Dr. Raymond Moody, the physician and philosopher who pioneered modern near-death experience research with Life After Life, joins Art Bell to discuss NDEs, dying, and empathic death experiences. Art opens with alarming reports about the Marburg virus outbreak in Angola, where 213 cases have been recorded with a fatality rate approaching 100 percent, and warnings that the virus may be transmitting through the air. He also shares Australian gun control statistics showing dramatic increases in crime following a mandatory firearm surrender program.

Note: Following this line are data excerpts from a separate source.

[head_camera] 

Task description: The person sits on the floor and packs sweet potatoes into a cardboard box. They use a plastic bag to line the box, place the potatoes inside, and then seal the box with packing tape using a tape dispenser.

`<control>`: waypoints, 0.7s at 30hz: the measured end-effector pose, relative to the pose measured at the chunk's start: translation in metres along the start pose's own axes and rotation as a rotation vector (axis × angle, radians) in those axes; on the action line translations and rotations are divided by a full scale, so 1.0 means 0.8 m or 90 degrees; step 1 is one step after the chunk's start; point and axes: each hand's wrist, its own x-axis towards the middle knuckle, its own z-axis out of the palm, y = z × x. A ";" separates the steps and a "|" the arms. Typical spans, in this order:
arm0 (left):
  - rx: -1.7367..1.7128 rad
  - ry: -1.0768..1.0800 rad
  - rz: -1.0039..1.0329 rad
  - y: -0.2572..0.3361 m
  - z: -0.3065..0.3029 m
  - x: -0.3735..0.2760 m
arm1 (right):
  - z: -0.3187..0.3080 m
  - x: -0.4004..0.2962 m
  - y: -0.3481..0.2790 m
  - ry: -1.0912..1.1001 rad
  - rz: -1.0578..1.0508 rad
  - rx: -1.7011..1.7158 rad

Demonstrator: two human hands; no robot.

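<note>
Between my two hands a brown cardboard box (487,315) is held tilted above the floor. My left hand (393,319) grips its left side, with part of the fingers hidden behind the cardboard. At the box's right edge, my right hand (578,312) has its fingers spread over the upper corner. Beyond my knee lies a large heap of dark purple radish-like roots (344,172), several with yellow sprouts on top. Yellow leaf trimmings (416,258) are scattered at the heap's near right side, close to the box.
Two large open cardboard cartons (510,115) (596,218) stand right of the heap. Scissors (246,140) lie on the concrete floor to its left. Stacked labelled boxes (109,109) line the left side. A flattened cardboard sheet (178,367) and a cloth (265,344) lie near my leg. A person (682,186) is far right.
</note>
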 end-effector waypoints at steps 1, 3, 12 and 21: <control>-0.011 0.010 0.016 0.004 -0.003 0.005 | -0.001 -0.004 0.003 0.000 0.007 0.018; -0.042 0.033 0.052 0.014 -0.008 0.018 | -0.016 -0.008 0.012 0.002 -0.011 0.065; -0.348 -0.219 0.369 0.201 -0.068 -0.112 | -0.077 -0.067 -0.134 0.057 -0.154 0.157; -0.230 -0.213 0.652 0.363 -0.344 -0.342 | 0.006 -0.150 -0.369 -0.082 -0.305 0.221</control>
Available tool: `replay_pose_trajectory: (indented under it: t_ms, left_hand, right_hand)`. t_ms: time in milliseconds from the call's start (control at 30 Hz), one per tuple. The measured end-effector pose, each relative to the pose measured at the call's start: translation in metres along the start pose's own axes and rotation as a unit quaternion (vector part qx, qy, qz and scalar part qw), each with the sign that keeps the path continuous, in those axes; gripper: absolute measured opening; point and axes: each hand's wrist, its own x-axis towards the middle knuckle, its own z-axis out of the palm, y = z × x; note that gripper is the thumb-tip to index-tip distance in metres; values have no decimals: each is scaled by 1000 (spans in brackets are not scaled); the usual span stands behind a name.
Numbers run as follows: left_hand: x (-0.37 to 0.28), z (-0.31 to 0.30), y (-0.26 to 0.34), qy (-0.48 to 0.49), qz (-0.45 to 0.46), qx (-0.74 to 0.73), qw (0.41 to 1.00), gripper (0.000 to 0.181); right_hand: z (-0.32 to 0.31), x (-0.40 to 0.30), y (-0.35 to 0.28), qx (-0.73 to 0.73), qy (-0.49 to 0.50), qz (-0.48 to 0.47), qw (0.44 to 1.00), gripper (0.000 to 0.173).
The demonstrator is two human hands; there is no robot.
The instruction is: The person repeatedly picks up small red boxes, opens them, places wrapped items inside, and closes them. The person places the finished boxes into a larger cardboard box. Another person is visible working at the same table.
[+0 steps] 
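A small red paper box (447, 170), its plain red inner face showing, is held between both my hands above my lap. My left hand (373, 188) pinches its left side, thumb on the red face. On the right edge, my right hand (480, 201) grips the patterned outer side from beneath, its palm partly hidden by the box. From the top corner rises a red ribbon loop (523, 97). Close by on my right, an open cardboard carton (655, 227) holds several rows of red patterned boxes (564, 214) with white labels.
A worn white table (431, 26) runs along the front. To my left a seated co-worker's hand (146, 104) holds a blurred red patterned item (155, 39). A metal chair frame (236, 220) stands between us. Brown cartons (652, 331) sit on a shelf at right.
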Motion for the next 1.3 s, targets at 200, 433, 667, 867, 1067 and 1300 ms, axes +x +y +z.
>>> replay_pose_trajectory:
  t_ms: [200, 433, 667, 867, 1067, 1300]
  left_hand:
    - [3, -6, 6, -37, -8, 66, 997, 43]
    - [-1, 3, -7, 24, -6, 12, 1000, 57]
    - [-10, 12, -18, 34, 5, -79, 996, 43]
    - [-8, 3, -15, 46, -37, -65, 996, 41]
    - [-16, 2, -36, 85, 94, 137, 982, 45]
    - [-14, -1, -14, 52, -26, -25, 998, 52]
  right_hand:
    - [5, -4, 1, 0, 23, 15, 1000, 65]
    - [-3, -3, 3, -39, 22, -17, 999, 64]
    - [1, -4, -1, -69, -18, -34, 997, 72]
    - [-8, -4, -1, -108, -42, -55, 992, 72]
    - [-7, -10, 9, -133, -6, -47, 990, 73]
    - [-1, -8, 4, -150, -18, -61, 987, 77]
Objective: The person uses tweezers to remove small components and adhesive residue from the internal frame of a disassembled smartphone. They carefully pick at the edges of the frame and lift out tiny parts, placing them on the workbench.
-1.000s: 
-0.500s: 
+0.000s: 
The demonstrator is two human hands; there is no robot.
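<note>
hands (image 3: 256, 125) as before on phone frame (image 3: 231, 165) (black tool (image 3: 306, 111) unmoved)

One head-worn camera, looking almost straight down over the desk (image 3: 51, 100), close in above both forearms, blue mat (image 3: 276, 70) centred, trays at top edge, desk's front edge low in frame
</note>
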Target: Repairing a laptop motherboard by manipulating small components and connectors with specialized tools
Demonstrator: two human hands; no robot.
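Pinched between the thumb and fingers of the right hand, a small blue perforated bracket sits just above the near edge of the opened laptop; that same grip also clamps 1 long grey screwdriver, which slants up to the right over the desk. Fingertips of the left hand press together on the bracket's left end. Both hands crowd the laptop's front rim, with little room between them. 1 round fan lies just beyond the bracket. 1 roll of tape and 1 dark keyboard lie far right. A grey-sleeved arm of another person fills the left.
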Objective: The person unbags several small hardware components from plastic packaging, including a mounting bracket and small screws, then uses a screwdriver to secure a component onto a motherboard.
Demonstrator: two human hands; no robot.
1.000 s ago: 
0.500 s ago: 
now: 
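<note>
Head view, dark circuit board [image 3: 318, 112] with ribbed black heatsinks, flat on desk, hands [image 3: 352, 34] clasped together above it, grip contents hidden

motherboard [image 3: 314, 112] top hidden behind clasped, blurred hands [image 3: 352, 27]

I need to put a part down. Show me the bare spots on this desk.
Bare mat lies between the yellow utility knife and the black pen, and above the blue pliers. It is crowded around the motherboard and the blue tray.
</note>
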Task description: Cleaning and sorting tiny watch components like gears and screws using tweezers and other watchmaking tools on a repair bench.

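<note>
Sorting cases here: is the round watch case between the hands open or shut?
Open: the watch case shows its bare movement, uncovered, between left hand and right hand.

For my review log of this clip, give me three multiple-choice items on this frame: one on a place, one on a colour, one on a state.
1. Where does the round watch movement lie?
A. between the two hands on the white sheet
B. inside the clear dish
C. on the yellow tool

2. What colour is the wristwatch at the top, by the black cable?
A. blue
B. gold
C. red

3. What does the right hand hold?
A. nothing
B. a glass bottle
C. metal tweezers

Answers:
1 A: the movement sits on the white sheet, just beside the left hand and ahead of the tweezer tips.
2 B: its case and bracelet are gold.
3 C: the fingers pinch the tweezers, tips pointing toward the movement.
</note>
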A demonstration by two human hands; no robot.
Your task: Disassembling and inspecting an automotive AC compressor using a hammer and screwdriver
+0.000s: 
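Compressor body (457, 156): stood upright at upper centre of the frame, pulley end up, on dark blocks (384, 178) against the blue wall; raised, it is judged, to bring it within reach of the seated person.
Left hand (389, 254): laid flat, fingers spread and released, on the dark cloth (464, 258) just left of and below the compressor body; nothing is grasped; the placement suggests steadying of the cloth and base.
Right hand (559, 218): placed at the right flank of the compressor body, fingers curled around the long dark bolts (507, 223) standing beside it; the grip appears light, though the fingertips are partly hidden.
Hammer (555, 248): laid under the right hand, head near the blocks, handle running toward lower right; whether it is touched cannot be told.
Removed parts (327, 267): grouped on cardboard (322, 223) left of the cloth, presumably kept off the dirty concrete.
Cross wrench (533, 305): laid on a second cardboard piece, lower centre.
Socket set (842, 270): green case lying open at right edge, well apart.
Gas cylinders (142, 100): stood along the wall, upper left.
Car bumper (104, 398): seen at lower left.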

Dr. Moody describes a new wave of "empathic death experiences" in which bystanders at the bedside of dying patients report leaving their own bodies, seeing the deceased in spirit form, and witnessing reunions with departed relatives near a brilliant light. He attributes the rising number of these reports to changing hospital practices that now allow family members to remain present during the moment of death. He also discusses cases in which terminally ill or unconscious patients suddenly become vividly lucid shortly before death.
An emergency physician calls in to share a case where a brain-dead cardiac arrest patient, upon recovery, described how rescuers could not get her stretcher through the restaurant kitchen, a detail independently confirmed by the responding paramedic. Dr. Moody also recounts the famous case of Pam Reynolds, whose brain was drained of blood for 40 minutes during aneurysm surgery yet who reported detailed observations of the procedure upon revival.